Moa semakin berteriak-teriak, saat ini ia sedang kesetanan.
"GUE NGGAK MAU DIKASIHANIN!"
"PERGIIII!"
"GUE NGGAK BUTUH SIAPA—"
Cakrawala memeluk Moa. Ia mendekap tubuh Moa dengan erat.
"BERANI-BERANINYA LO NYENTUH GUE! BERANI-BERANINYA.... hiks!" Moa memuluk-mukul dada Cakrawala dengan kepalan telapak tangan. Namun, Cakrawala tetap tidak melepaskannya.
Di dalam dekapan Cakrawala, Moa menangis terisak. Cakrawala mengusap-usap rambut Moa dengan lembut.
"Ssst... aku disini, aku nggak bakalan kemana-mana," ujar Cakrawala. "Kamu masih punya aku..."
Cakrawala melepaskan pelukannya. Di hadapannya sekarang, Moa menunduk dengan suara tangis yang sesekali masih terdengar.
Di saat Moa sedang rapuh karena perceraian Papa dan Mamanya, tidak ada siapapun yang menemaninya. Tidak ada orang yang bisa ia ajak untuk berkeluh kesah. Ia tidak punya teman.
Ia punya sahabat, namun sahabatnya—Nadin—semenjak berpacaran dengan Wicak, Nadin tidak pernah ada untuk Moa karena terlalu sibuk dengan pacarnya.
Moa mengangkat kepala. Ia menatap kedua netra coklat milik Cakrawala dengan tajam.
"Jangan sok peduli sama gue. Gue nggak butuh!"
Ia lantas pergi meninggalkan Cakrawala yang masih berdiri di tempatnya.
——
Ketika sampai di rumah, Cakrawala melihat Bi Wati menggeret koper besar berwarna hitam.
"Bi Wati mau ke mana?" tanya Cakrawala.
"Mulai sekarang Bibik udah nggak lagi kerja di sini," ujar Bi Wati dengan air muka sedih. "Bibik dipecat."
"Tapi Bi—"
Bi Wati mengusap rambut Cakrawala dengan tangan kanannya. "Nggak papa."
Cakrawala mendekati Bi Wati, kemudian memeluknya. "Makasih, ya, Bik, untuk kerja keras Bibik selama ini."
Bi Wati melepas pelukan Cakrawala, ia lantas tersenyum. "Cakra jaga diri baik-baik, ya."
Cakrawala mengangguk.
"Bibik pergi dulu." Bi Wati melangkah keluar rumah sambil menggeret koper besar.
Usai mengantarkan Bi Wati sampai pintu gerbang, Cakrawala kembali melangkah masuk ke dalam rumah.
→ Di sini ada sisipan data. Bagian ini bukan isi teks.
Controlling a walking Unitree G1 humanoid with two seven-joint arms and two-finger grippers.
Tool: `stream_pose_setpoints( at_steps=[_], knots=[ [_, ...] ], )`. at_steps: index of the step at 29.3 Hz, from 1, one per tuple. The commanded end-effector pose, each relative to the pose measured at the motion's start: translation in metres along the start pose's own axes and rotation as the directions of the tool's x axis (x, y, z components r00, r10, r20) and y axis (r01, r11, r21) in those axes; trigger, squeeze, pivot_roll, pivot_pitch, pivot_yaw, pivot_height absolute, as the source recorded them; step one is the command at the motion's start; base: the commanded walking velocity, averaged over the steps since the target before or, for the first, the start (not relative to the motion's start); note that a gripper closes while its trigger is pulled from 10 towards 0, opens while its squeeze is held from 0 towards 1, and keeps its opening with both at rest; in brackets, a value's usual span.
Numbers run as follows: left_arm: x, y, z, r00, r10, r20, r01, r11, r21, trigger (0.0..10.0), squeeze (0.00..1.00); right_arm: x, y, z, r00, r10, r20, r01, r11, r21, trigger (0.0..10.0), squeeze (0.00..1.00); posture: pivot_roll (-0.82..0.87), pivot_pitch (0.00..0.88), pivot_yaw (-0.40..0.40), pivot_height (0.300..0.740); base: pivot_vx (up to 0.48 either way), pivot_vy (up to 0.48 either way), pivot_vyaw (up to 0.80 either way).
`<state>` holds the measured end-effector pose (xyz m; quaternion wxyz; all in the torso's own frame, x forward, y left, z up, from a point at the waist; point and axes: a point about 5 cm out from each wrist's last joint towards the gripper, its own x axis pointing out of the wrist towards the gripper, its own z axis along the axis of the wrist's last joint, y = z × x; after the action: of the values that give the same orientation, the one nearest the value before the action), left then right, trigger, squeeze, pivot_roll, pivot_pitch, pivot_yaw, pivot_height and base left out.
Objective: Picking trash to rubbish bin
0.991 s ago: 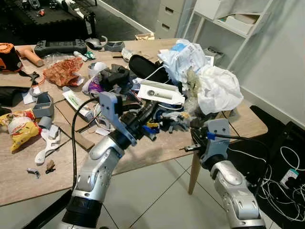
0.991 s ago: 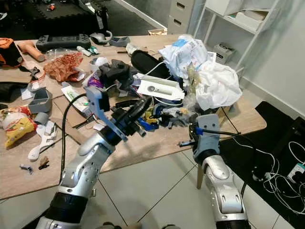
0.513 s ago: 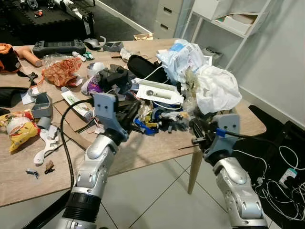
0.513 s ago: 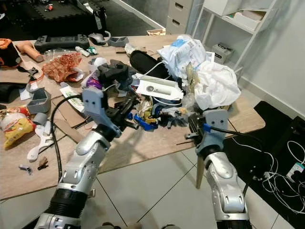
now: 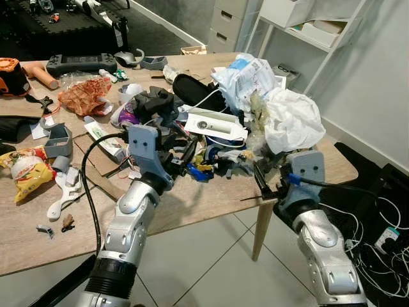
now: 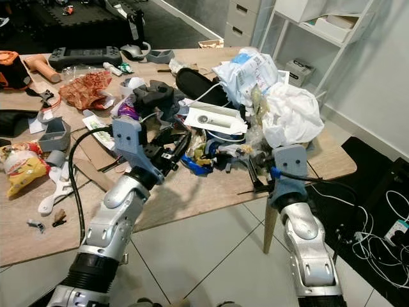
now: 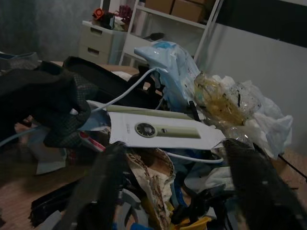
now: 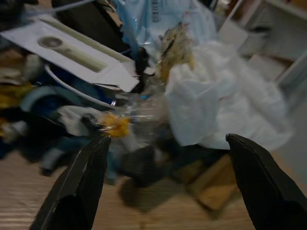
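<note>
Since a second ago my left arm has drawn back and swung inward, so the left gripper (image 5: 182,155) now sits right at the near edge of the trash heap (image 5: 217,137) instead of reaching over it, while the right arm has lifted and moved a little outward, bringing the right gripper (image 5: 263,181) up over the front edge of the wooden table (image 5: 192,204). From here I see both sets of black fingers spread apart with nothing between them; the left wrist view shows its two fingers (image 7: 96,187) wide on either side of the clutter, and the right wrist view shows the same gap around the crumpled white plastic bag (image 8: 225,105). The trash I am after lies piled in the middle of the table: a flat white package with a round printed dial (image 5: 214,125) on top, a pale blue bag (image 5: 246,77) behind it, the white bag at the robot's right end, and dark fabric (image 5: 153,102) at its left end. A white cable (image 7: 124,93) curves across the dark items above the package. Farther to the robot's left lie an orange crinkled wrapper (image 5: 83,96), a yellow snack packet (image 5: 25,169) and a grey box (image 5: 59,141), all well apart from both grippers.
</note>
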<state>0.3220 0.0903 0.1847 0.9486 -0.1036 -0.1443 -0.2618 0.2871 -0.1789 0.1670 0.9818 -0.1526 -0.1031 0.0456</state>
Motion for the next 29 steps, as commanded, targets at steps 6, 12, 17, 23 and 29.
stream_pose_setpoints(
  at_steps=[6,12,17,23,29],
  knots=[
    [0.001,-0.004,-0.007,1.0,-0.006,-0.02,0.006,1.0,-0.005,10.0,1.0,0.003,-0.017,0.007,0.994,-0.083,0.066,0.088,0.994,-0.07,10.0,1.0,-0.06,0.132,-0.072,0.74,0.0,0.0,0.0],
    [0.004,0.005,-0.003,0.999,0.04,-0.02,-0.039,0.998,0.048,10.0,1.0,0.022,-0.028,0.008,0.989,-0.104,0.107,0.11,0.993,-0.046,10.0,1.0,-0.04,0.173,-0.046,0.74,0.0,0.0,0.0],
    [0.003,0.006,0.002,0.998,-0.012,-0.06,0.025,0.975,0.22,10.0,0.0,0.043,-0.049,0.001,0.98,-0.182,0.08,0.175,0.981,0.089,10.0,0.0,-0.02,0.2,-0.038,0.74,0.0,0.0,0.0],
    [-0.005,0.006,-0.001,0.994,-0.025,-0.106,0.059,0.941,0.332,10.0,0.0,0.06,-0.062,-0.004,0.978,-0.195,0.069,0.186,0.976,0.115,10.0,0.0,-0.02,0.229,-0.034,0.74,0.0,0.0,0.0],
    [-0.013,0.006,0.001,0.996,0.015,-0.083,0.015,0.937,0.35,10.0,0.0,0.075,-0.074,-0.008,0.977,-0.205,0.055,0.189,0.96,0.207,10.0,0.0,-0.02,0.254,-0.04,0.74,0.0,0.0,0.0]
  ],
)
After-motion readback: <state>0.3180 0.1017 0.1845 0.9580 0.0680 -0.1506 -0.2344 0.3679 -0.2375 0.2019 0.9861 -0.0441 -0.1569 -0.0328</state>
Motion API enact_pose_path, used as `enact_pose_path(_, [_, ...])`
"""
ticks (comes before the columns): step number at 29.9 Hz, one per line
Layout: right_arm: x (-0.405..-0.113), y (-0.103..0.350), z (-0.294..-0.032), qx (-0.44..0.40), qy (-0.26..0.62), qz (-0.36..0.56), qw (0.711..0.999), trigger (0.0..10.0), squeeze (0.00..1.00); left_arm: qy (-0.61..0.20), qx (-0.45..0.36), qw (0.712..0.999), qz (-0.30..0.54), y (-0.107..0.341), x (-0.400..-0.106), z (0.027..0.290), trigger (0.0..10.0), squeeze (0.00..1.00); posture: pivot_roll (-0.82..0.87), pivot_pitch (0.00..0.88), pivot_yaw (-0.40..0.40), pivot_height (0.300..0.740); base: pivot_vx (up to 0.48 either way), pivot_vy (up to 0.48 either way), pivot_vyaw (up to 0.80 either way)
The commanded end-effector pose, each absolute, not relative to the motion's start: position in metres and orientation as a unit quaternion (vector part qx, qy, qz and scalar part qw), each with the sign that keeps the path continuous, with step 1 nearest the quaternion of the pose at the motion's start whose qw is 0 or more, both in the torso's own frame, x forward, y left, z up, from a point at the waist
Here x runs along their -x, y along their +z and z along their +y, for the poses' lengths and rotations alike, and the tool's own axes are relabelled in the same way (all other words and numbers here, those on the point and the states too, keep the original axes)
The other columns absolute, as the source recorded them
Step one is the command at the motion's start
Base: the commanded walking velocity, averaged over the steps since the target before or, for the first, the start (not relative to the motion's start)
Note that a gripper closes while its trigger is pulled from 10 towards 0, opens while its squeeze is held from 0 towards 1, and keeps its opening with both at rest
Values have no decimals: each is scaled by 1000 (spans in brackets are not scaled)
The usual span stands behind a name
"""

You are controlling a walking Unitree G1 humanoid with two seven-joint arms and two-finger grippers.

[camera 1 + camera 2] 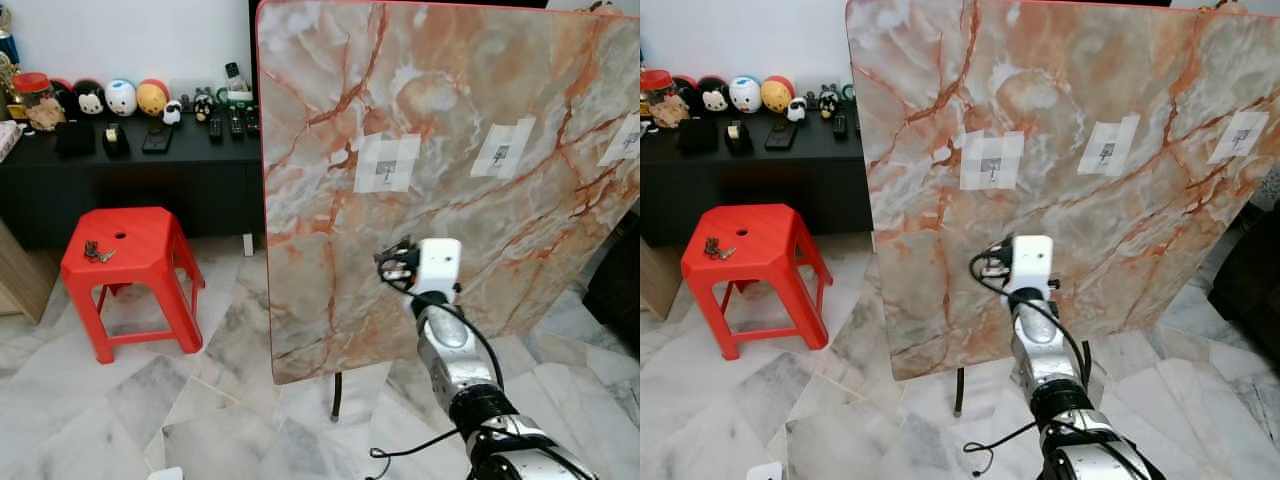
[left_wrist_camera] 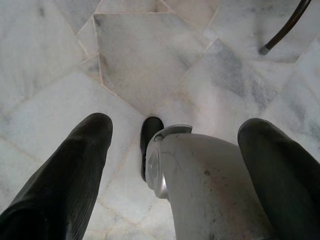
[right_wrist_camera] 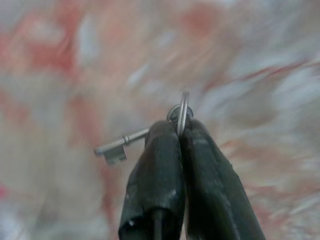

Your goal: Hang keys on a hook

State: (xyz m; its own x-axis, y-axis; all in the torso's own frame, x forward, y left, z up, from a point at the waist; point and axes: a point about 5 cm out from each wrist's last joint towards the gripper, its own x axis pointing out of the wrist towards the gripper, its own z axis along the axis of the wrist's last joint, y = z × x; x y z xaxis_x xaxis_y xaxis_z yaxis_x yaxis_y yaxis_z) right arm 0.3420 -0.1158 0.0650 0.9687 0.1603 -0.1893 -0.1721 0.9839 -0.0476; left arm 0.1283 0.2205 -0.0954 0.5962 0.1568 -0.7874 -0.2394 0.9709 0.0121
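Keys (image 3: 120,144), thin metal, in right claw (image 3: 180,131), against marbled board (image 1: 450,150).

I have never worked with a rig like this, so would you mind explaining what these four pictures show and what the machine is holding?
This is a walking humanoid robot with two silver arms, each ending in two long black fingers. The two wide pictures come from a stereo camera on its head, looking forward and down. They show its right gripper raised in front of an upright marble-patterned board, which carries three small hooks on white taped squares; the nearest hook is just above the gripper. To the left, a red stool holds another bunch of keys. The other two pictures come from cameras on the wrists. The right wrist view shows the fingers pinched shut on a key ring with a key sticking out sideways. The left wrist view shows the left gripper, fingers apart, hanging over the floor.
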Motion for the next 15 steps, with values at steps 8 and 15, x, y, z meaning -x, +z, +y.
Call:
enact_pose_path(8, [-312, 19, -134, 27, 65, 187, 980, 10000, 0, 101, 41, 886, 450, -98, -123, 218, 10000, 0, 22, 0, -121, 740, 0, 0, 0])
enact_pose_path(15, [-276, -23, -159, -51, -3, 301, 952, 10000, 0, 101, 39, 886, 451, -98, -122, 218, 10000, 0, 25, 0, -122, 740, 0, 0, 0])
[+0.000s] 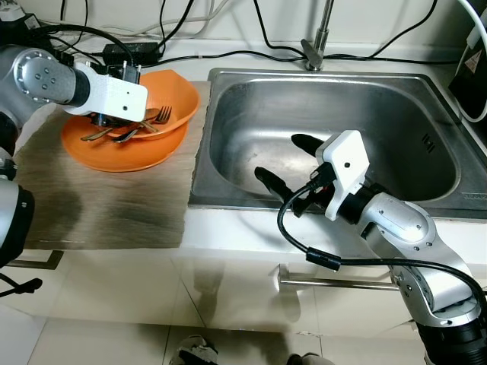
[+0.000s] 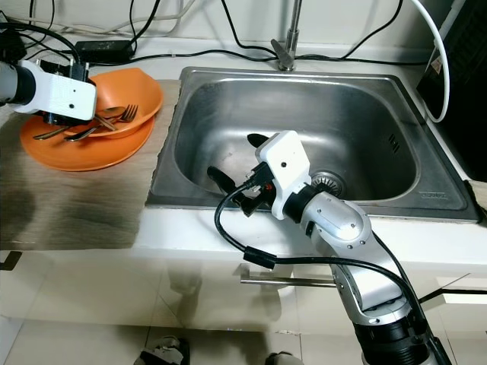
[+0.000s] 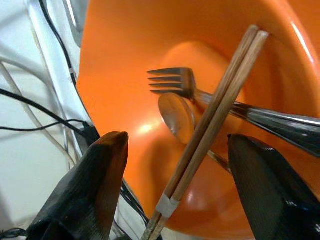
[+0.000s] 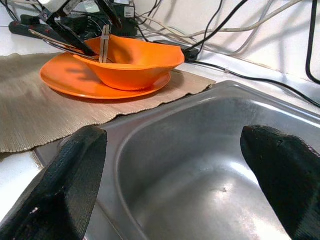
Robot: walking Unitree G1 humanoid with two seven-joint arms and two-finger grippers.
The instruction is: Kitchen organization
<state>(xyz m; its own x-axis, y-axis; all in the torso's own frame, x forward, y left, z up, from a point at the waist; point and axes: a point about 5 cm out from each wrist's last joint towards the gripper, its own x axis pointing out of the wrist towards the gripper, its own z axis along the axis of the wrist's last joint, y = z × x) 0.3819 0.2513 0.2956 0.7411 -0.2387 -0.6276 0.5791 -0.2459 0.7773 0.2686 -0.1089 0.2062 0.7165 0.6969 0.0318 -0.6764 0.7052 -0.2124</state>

Seperti biasa ia akan langsung ke kamar Maratungga.
Cakrawala masuk, ia tidak melihat Maratungga ada di sudut mana pun.
"Bang..." panggil Cakrawala.
Srrrrh
Cakrawala mendengar suara air kran mengalir. Ia lantas menuju kamar mandi, benar saja, Maratungga ada di sana. Pintu kamar mandi tidak dikunci.
Cakrawala melangkah masuk ke dalam kamar mandi yang pintunya hanya tertutup separuh.
Di samping Cakrawala saat ini, Maratungga sedang mimisan. Darah segar mengalir dari lubang hidung Maratungga. Maratungga menunduk dan membiarkan darah dari hidungnya terus menetes di atas wastafel.
Srrrh...
Air dari kran menyapu tetesan darah di atas wastafel. Setelah darah yang mengalir dari hidungnya habis, Maratungga membersihkan hidungnya dengan air. Ia lantas mengangkat kepala, ia melihat pantulan dirinya sendiri di cermin. Wajahnya sangat pucat.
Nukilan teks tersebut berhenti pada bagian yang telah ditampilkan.